Expressed in the Shakespeare programming language, for instance, programs read like dramatic plays by a certain famous English poet. And Rockstar makes programs look and feel a lot like heavy metal ballads.

Of course that's all a bit nuts. What's wrong with that? After all, English author Tom Holt, in his novel Flying Dutch, notes that Wagner's opera Der fliegende Holländer is actually part of an accounting software system. (If I recall correctly.)

Tags: music, books, the-nerdy-bit

Look After Yourself First, Then Help Others

2022-07-03 — Michael Haupt

That thing they say on airplanes when they talk about the oxygen masks - first help yourself, then help others - may sound like an invitation to selfishness, but it's actually completely sensible. Without that mask on, I might faint, and couldn't help anyone then. If you don't look after yourself first, you may end up being unavailable for helping others.

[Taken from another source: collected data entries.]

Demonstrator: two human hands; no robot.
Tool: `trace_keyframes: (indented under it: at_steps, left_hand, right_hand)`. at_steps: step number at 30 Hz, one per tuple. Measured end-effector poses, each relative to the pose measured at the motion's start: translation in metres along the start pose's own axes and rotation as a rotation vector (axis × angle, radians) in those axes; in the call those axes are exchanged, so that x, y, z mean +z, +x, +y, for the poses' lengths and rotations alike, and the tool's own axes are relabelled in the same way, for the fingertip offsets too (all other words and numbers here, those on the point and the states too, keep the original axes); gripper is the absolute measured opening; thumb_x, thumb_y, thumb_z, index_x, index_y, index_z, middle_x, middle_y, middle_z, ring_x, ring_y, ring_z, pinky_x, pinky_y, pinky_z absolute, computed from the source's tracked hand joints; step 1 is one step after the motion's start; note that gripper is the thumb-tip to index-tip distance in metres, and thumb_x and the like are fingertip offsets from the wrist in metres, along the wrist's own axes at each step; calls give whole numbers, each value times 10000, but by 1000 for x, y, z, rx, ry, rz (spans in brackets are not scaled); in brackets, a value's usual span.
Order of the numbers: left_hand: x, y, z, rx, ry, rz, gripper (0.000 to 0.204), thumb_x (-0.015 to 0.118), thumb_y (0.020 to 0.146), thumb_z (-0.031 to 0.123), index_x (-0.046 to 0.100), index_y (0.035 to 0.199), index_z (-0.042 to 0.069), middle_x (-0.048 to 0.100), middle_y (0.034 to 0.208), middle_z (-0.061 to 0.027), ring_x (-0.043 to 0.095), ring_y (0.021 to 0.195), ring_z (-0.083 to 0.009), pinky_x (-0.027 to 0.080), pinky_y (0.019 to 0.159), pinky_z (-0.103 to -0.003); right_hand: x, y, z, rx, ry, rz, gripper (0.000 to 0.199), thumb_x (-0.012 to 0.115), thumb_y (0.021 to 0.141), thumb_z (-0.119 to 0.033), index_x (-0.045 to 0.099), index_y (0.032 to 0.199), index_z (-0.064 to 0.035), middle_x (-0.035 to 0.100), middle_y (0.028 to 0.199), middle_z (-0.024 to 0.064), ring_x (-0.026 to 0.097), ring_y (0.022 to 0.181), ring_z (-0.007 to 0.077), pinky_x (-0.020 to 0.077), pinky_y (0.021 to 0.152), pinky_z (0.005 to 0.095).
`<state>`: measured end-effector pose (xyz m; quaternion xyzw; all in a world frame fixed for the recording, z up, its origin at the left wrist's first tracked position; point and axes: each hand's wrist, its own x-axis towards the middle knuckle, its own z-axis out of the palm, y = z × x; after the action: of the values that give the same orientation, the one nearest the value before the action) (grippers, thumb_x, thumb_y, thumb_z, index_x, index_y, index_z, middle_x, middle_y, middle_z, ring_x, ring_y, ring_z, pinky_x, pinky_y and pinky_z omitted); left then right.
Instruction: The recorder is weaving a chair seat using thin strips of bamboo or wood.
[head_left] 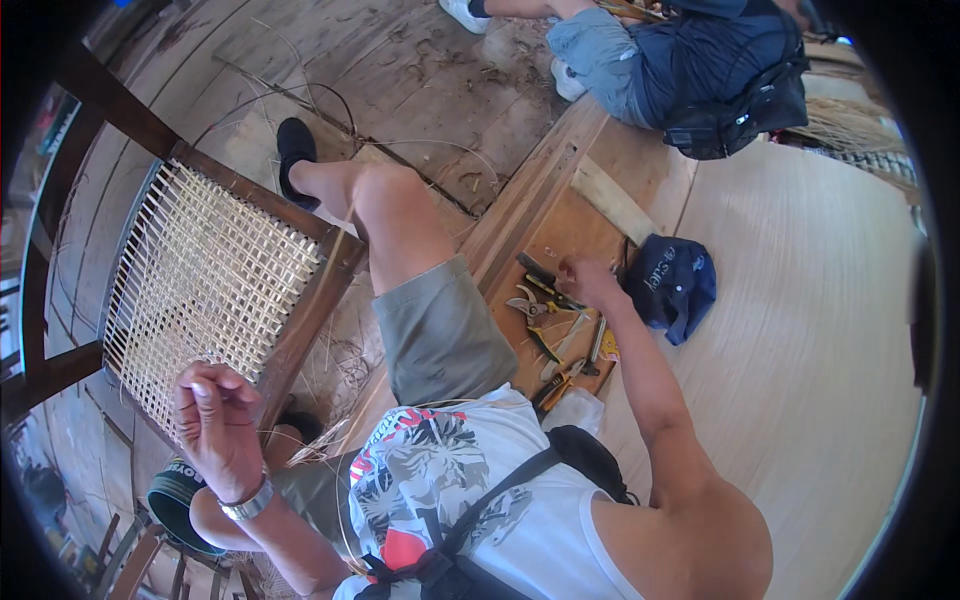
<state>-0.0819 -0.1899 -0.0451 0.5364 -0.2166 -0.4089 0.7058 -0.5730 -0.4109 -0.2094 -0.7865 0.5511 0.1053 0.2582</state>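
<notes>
A wooden chair with a woven cane seat [210,265] lies close on my left. My left hand [215,425], wearing a metal watch, is raised by the seat's near edge. Its fingers are curled to the thumb; anything between them is too thin to make out. My right hand [592,282] reaches over a cluster of hand tools on a wooden board, its fingers bent down beside a black-handled tool [537,268]. Whether they grip anything is unclear. Below lie pruning shears [528,303] and yellow-and-black pliers [562,383].
A dark blue cap [672,287] rests right of the tools on a pale wooden surface [800,290]. Another person in dark clothes [700,70] sits at the upper right. A green bucket [185,505] stands lower left. Loose cane strands are scattered over the plank floor [400,80].
</notes>
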Motion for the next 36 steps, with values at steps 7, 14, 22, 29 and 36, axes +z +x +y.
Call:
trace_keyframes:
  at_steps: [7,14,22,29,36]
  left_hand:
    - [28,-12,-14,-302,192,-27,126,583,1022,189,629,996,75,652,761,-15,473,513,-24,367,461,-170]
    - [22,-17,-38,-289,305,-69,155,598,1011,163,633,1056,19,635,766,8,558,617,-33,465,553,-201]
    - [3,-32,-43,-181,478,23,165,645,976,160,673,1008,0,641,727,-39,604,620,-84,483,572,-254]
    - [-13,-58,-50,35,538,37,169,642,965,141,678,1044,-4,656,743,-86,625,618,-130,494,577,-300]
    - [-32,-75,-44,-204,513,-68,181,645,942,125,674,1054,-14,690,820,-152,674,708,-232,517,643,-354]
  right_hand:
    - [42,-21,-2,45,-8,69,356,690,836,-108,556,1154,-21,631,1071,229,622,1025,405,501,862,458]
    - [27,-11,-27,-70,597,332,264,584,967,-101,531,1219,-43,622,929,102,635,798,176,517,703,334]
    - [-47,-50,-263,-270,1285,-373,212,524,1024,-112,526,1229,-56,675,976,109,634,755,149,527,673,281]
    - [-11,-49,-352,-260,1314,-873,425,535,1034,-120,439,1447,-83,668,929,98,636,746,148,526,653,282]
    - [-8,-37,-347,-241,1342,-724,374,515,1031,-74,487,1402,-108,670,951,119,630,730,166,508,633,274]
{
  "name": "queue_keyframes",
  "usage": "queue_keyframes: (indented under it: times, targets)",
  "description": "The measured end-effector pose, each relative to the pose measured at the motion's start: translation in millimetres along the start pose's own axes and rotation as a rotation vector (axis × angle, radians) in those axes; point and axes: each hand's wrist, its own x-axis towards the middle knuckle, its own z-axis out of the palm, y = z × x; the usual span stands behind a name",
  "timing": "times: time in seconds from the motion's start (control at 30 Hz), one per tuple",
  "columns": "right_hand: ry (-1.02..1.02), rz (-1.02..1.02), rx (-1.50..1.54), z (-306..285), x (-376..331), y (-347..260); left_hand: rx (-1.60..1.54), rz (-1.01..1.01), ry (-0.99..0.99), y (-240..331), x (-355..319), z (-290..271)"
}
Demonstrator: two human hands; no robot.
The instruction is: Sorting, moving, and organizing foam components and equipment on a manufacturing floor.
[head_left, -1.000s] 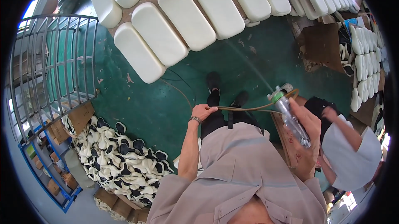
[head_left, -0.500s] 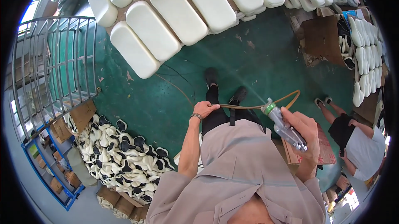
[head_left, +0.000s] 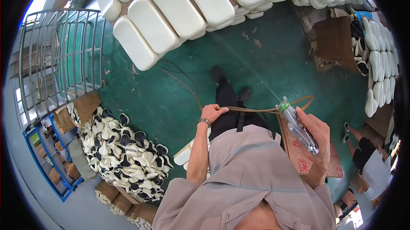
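My right hand (head_left: 318, 132) is closed around a silver spray gun (head_left: 297, 128) with a green ring near its nozzle. A thin pale jet of mist streams from the nozzle toward the far left, over the green floor. My left hand (head_left: 212, 114) grips a thin brown hose (head_left: 252, 110), which stretches across my waist to the gun and loops beside it. From my left hand the hose runs on down to the floor. Beyond the hands, cream rounded foam-like pads (head_left: 177, 9) lie in rows on a table. Neither hand touches them.
At left lies a large heap of cream-and-black saddle-shaped pieces (head_left: 124, 144), beside a metal railing (head_left: 72, 55) and a blue rack (head_left: 64, 187). A cardboard box (head_left: 335, 44) and stacked cream pieces (head_left: 378, 65) stand at right. Another person (head_left: 371, 166) is at the lower right.
My feet have shifted in a step, and the view has moved a little. Both hands keep their holds, with the jet still spraying. The other person now appears farther toward the right edge.
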Motion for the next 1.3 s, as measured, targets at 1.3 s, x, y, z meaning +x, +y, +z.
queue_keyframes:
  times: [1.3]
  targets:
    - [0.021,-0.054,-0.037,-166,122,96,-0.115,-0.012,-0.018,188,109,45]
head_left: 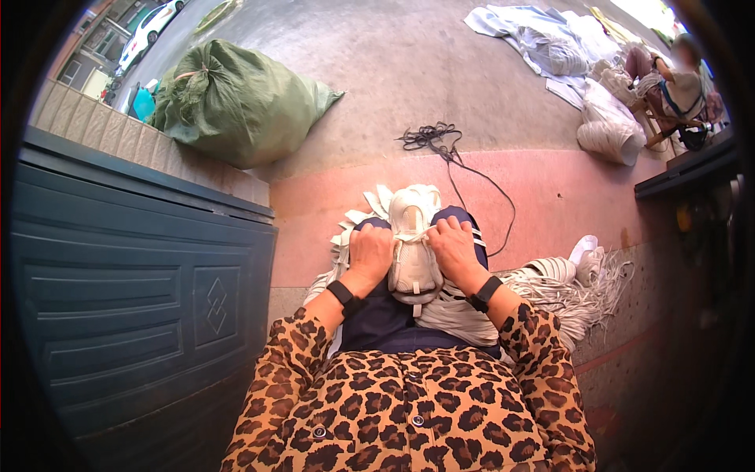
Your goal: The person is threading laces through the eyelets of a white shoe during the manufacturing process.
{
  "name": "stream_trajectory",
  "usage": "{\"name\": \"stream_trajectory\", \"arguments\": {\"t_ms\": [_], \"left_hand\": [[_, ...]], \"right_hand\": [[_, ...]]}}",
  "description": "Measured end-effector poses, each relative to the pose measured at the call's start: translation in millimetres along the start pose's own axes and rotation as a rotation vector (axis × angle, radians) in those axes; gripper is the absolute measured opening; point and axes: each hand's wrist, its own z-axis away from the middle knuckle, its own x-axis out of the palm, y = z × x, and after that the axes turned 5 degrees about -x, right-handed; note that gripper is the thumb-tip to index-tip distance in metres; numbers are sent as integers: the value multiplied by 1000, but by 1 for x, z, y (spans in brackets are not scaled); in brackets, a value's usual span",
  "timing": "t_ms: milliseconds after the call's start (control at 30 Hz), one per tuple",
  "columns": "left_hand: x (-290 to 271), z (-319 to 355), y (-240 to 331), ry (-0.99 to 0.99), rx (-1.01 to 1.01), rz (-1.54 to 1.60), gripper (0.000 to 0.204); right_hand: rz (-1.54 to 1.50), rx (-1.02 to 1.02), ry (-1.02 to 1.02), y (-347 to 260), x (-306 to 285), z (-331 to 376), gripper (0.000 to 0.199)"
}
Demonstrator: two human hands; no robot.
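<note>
Gripping thin white lace (414,234) in closed left hand (370,252) and right hand (454,245), flanking white fabric shoe (414,263) lying twelve-to-six.

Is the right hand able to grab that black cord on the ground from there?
Probably not. The right hand is closed on the white shoe in the lap, and the black cord lies farther out on the floor, past the knees. The way is open, but it looks beyond arm's reach without leaning forward.
</note>
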Motion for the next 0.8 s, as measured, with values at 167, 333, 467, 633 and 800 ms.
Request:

The same is true in everyday workplace situations. Caring about one's teams and colleagues is important, and it won't be possible after some point if there's no self care. This little thread on Twitter really hits home on that.

Tags: work

German Humour and Wagner Music

2022-07-03 — Michael Haupt

There is such a thing as German humour, and Loriot defines it. Also, when it comes to "German" music, Wagner is probably on the top ten list of those who define it.

What happens if you combine the two?

You get "Loriot erzählt Richard Wagners Ring des Nibelungen", a collection of musical snippets from the vast 16-hour opera cycle, with the key story line narrated by Loriot in his unmistakeable precise and ever so slightly ironic style. I'm sorry, you need to be able to understand German to appreciate this, but here's a review that also summarises a bit.

It's sad that the 'tubes don't seem to have a trace of this gem, so I advise you to go get a recording and listen to it. Chuckles guaranteed.